Simon Wessely on Covid-19


It's amazing how these "experts" on human behavior hold caricatural beliefs about human behavior. As if it is a foreign concept to them, studied from so far away they can't resolve anything. This tripe is shallow and pedantic. Whoever thinks this is worthy advice? Seriously?!
When the dentist says “This won’t hurt”, our anxiety spikes and we expect pain, which in turn increases the likelihood of feeling pain, due to heightened attention and hypervigilance.
Uh... what? No. Not even close. Where do they even get this stuff? First there's a whole range of behavior and most people are not fragile toddlers. Wessely is aware that most people have no problem watching the needle go into their arm without dissembling into hysteria, right? Doesn't appear so.
Instead it is better to mobilise the public to tolerate the uncertainty of the current situation and encourage them to gradually return to the workplace, use public transport, or send their children back to school.
OK get these dangerous fools away from public platforms. ASAP.
 
Recent work from my own university, King’s College London, has shown that 44 per cent of the UK population is “suffering” under the lockdown, with the vast majority of this group feeling very anxious and depressed and a significant proportion sleeping badly. The case for new measures and messaging to reassure this half of the country that their safety will not be compromised once the all-clear is sounded therefore seems logical on the surface. But look deeper, and the case seems a lot less wise.
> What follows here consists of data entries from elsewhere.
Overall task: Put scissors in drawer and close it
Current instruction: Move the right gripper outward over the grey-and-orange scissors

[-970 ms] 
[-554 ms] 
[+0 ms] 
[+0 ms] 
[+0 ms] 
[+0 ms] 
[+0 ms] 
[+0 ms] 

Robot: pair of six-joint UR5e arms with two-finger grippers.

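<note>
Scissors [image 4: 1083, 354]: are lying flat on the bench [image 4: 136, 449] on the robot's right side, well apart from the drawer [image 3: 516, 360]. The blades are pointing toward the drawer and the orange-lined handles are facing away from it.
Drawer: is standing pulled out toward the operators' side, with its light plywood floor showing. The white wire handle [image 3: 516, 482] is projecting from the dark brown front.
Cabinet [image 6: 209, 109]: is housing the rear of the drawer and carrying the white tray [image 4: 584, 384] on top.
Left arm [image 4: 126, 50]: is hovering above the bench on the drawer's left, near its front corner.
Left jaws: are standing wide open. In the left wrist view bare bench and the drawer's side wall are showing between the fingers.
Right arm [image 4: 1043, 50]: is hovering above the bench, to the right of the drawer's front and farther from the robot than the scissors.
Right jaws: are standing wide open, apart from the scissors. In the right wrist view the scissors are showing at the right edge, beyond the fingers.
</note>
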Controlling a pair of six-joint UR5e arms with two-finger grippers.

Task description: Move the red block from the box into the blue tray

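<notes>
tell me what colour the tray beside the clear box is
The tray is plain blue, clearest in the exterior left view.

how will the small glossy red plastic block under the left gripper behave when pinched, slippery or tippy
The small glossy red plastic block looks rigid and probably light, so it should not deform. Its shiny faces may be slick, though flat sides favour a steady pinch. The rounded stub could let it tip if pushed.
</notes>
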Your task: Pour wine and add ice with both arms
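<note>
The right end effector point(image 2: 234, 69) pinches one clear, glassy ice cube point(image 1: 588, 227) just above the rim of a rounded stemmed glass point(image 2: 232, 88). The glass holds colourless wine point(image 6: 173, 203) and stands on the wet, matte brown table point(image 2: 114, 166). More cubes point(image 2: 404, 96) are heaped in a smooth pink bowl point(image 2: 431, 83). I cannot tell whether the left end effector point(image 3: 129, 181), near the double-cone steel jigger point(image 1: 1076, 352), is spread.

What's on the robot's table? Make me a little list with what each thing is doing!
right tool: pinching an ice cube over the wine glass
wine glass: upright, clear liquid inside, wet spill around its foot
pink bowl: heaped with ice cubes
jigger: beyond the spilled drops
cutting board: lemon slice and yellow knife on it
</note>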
There is considerable evidence about the impact of reassuring anxious individuals and anxious populations. It shows that this approach generally doesn’t work, particularly once the quantifiable danger has passed. Reassurance offers transient false comfort that rapidly fades; when unwarranted, it promotes distress – particularly in relation to health-related anxiety.

Sounds like confusion. They seem to be lumping anxiety with different causes together, then treat them as health anxiety, then say reassuring people with health anxiety doesn't work. Of course it doesn't because you're abusing the concept to deny actual illness by labelling it a health anxiety. Since telling sick people that they're not really sick doesn't help them get better but actually makes them feel misunderstood, reassuring doesn't work.

The anxiety, if one wishes to look at the problem in this way, should be treated by addressing the causes. One important cause is that the virus is not under control in the UK (I may not be up to date), another is the economic impact on vulnerable people.
 
One important cause is that the virus is not under control in the UK (I may not be up to date)

Well yes exactly.

“The case for new measures and messaging to reassure this half of the country that their safety will not be compromised once the all-clear is sounded therefore seems logical on the surface. But look deeper, and the case seems a lot less wise.”

Erm what? Our safety is compromised because in fact, despite the govt trying to say otherwise and opening things up, a deadly virus has been allowed to continue to run through the U.K population. Are they now trying to gaslight us into believing there isn’t coronavirus currently spreading and being handled atrociously in the U.K.?! And I can’t see that changing for quite a while.

and as you said, there’s so many reasons to be anxious. So many people have lost jobs, there isn’t any proper income security and furlough is about to be laid off. People on universal credit are now to be forced to go into job centres, despite Covid still at large in the community, or else face threat of sanctions and their benefits being stopped. And etc.
 
Last edited:
I am not sure this is really irony. It is the same as before - telling people what they should do without evidence.

Before we get people exercising" need "to be sure it’s going to be safe. We need proper evaluation of cardiac and respiratory function" &. "take things slowly and in a paced measure.”

How do we know what we need yet?
How down know how to take it?
How do we know what is meant by 'in a paced measure'?

Why doesn't he just admit that he has no idea and never has.
 
Here is one article where Mrs Wessely uses the "I overcame"...statement. There was an article in Pulse about the same time, but I can no longer accesss it:

MEDICAL OBSERVER OPINION
As a GP who has overcome coronavirus, here is what I want you to know

Dr Clare Gerada
Dr Gerada is the former chair of the UK RCGP, the co-chair of the NHS Assembly, and is a GP in Lambeth, in London.

2 minutes to read
23rd March 2020


The only souvenir I thought I’d brought back from my recent trip to a conference in New York was a fridge magnet of the Statue of Liberty.

in_bed_with_coronavirus-1202113925.jpg

Barely two days later, I realised I’d brought a lot more.

Tucked somewhere in my body was the developing coronavirus.

The symptoms mimicked those of jet lag: tiredness, headache and feeling ‘out of it’. Subsequently, it delayed my diagnosis.

I put down the dry cough to the long flight home and the effects of rebreathing cabin air. What I couldn’t....
https://www.ausdoc.com.au/opinion/gp-who-has-overcome-coronavirus-here-what-i-want-you-know

Admittedly this was in March, before it was clear that there was Long COVID, but I somehow doubt that she has changed her tune.